◆ Exercise directions: For the records below, output word for word the lines from the one with "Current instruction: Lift" up to and including the one with "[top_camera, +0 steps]". No pictures.

[Source data]
+++

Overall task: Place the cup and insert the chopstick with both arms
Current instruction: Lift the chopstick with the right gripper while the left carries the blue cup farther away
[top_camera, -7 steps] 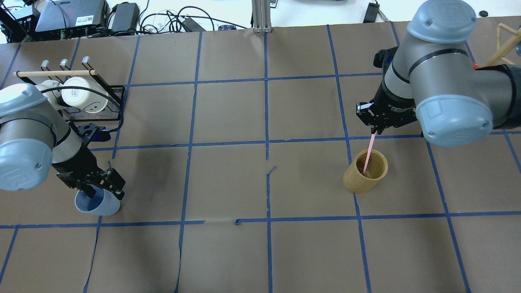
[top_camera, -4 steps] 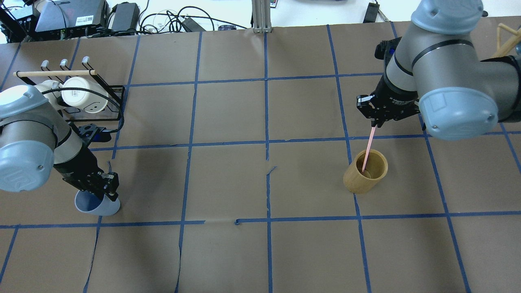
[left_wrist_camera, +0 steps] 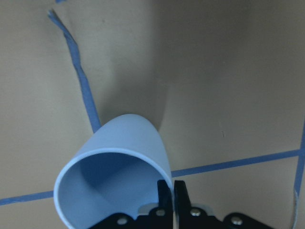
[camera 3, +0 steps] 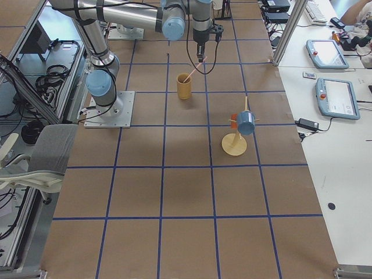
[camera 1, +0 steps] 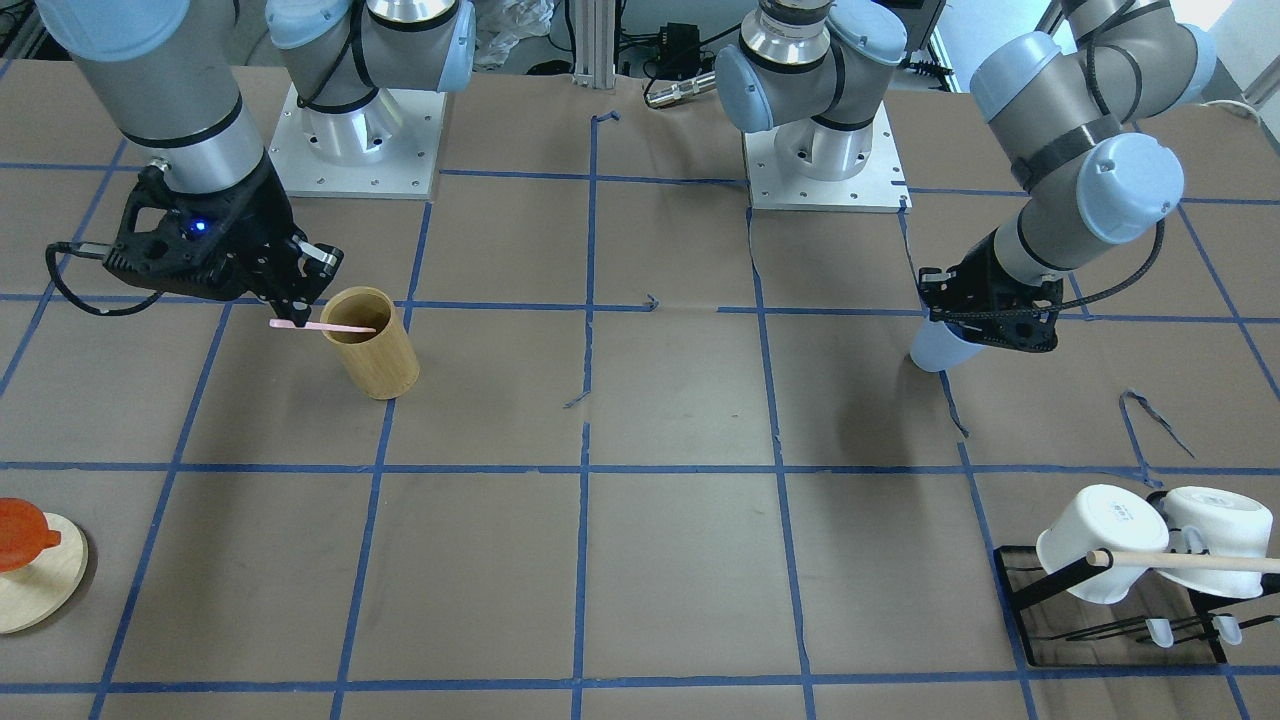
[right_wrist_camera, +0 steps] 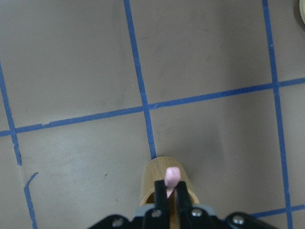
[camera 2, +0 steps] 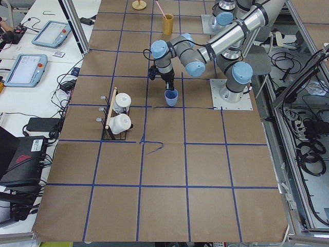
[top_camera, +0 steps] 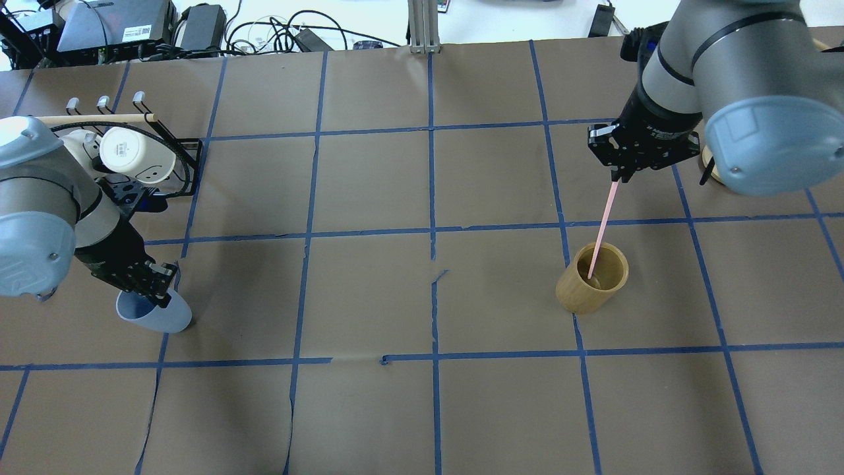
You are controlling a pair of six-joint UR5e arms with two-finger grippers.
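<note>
Right gripper (top_camera: 620, 177), clamped on the chopstick (top_camera: 601, 227), now sits higher above the bamboo holder (top_camera: 575, 294); I judge extraction nearly complete. Left gripper (top_camera: 161, 296) pinches the cup (top_camera: 158, 319) rim.

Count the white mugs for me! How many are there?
2. The first mug and the second mug hang side by side on the black rack. None seem hidden.

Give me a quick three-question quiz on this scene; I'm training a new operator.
1. True or false: the left gripper pinches the blue cup by its rim.
2. The right gripper holds the chopstick; its lower end is: A at the wooden holder's opening, B in the blue cup, C flat on the table.
3. How many white mugs are on the rack?
Key: 1 true; 2 A; 3 two.
</note>
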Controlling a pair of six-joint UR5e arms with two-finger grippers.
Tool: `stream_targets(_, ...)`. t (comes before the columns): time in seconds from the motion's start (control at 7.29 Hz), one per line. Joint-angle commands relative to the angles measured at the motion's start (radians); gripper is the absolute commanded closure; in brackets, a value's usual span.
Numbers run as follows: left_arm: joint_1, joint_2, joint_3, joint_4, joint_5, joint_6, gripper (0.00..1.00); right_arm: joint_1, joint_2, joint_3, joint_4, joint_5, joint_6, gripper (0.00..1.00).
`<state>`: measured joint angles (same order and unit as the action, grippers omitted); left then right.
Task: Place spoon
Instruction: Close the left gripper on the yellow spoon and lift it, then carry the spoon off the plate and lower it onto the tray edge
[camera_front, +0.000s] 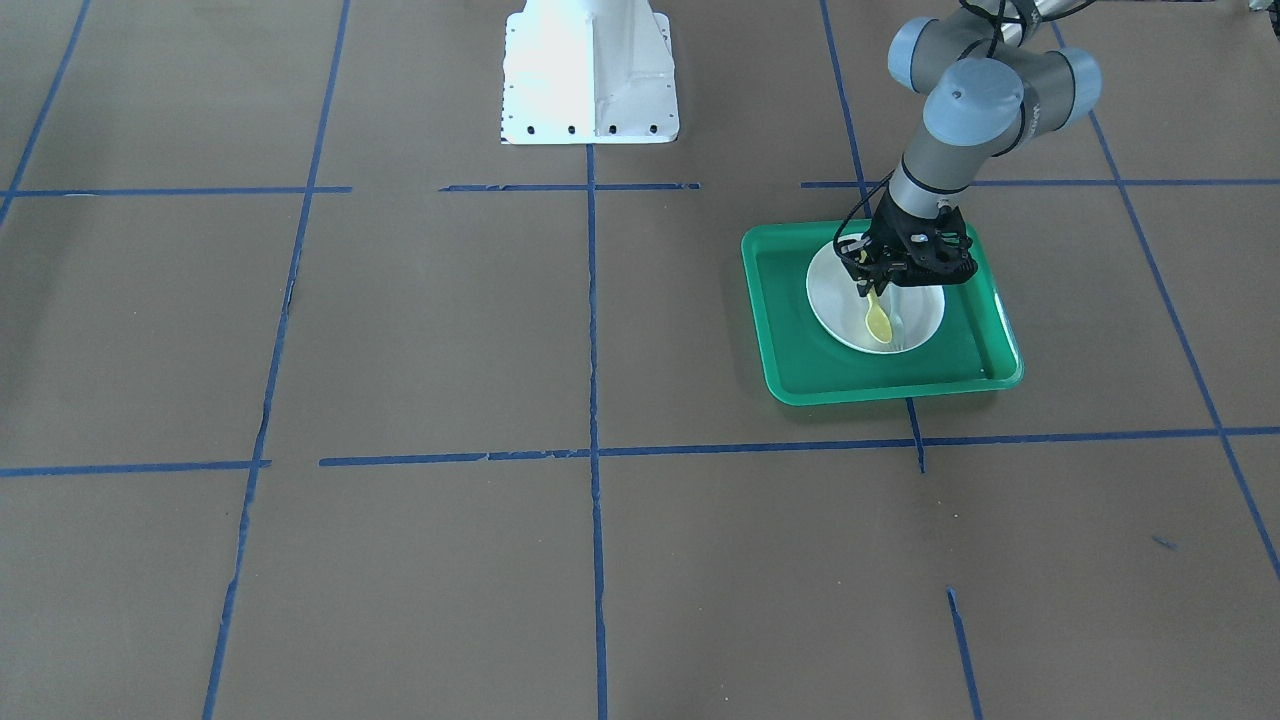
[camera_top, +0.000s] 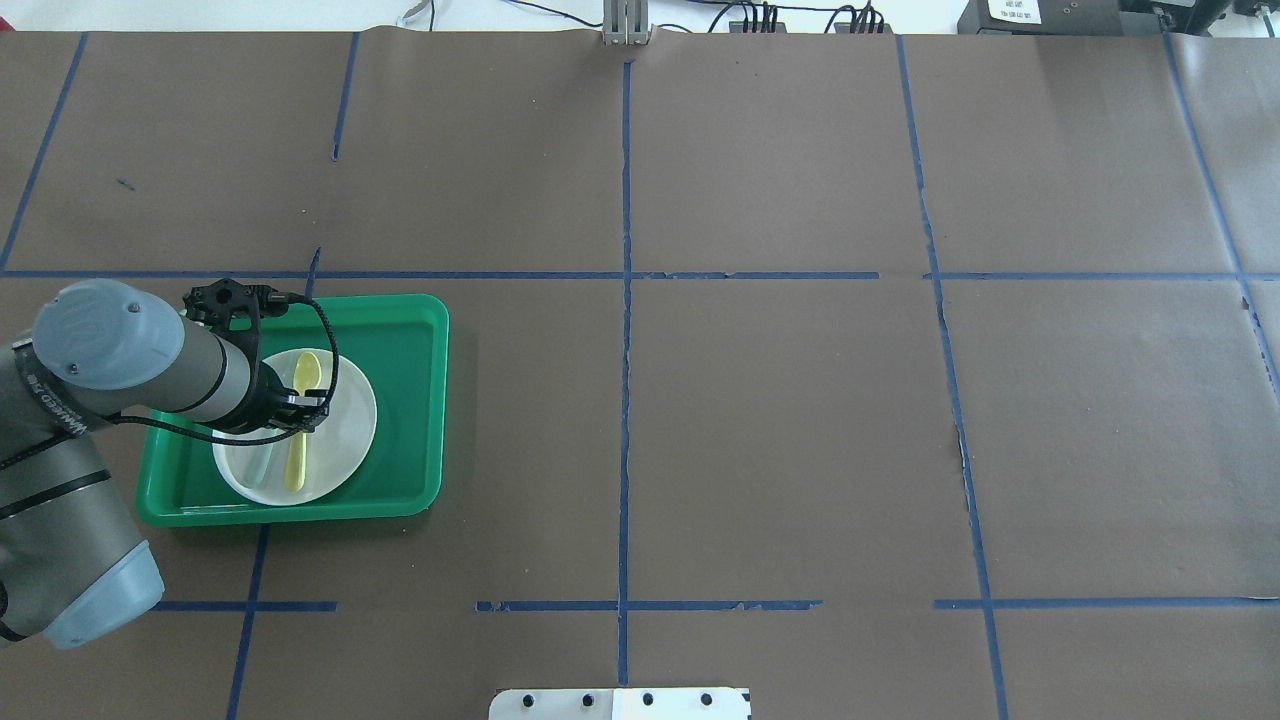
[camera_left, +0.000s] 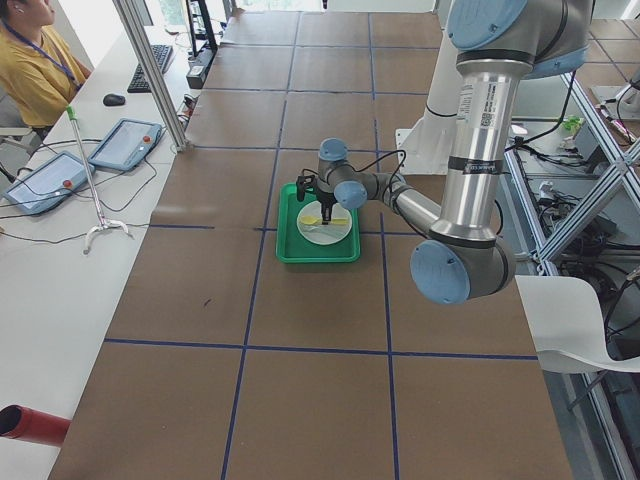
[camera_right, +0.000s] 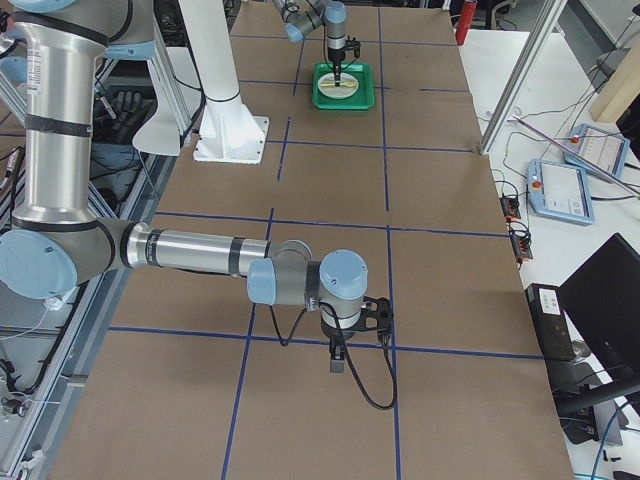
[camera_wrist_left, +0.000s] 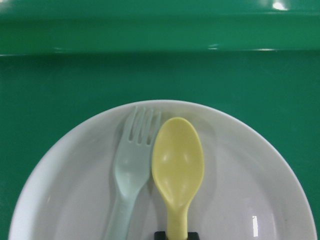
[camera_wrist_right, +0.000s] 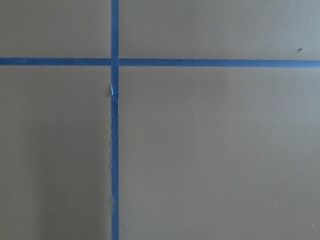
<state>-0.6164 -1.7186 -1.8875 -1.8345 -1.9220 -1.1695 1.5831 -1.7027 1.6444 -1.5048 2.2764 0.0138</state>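
Note:
The yellow spoon (camera_wrist_left: 178, 160) lies along the white plate (camera_wrist_left: 240, 190), its bowl up and pointing away from my wrist. A pale grey-green fork (camera_wrist_left: 131, 170) lies beside it on the plate. The plate (camera_top: 345, 420) sits in a green tray (camera_top: 400, 340). My left gripper (camera_top: 305, 408) is low over the plate, with its black fingertips closed around the spoon's handle. The spoon (camera_front: 878, 322) also shows under the gripper (camera_front: 868, 285) in the front-facing view. My right gripper (camera_right: 338, 362) hangs over bare table far from the tray; I cannot tell whether it is open or shut.
The tray (camera_front: 790, 340) stands on brown paper marked with blue tape lines. The white robot base (camera_front: 590, 70) is at the table's middle edge. The right wrist view shows only paper and tape.

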Motion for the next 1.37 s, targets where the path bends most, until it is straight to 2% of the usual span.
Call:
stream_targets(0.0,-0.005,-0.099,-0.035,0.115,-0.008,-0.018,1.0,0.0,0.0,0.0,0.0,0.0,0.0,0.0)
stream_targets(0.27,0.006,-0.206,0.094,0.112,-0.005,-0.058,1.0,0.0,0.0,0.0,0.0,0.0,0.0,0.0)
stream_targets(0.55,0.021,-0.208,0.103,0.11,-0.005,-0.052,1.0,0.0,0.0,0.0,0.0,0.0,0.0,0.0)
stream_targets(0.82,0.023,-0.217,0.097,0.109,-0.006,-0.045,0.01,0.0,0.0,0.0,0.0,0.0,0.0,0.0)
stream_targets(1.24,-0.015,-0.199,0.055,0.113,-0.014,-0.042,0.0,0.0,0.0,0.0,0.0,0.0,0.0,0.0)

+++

◆ Solution for this problem:
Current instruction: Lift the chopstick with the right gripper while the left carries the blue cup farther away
[top_camera, -7 steps] 
[top_camera, -4 steps] 
[left_wrist_camera, +0 steps] 
[camera 3, +0 steps] 
[camera 1, +0 steps] 
[right_wrist_camera, +0 steps] 
[camera 2, +0 steps] 
[top_camera, +0 steps] 

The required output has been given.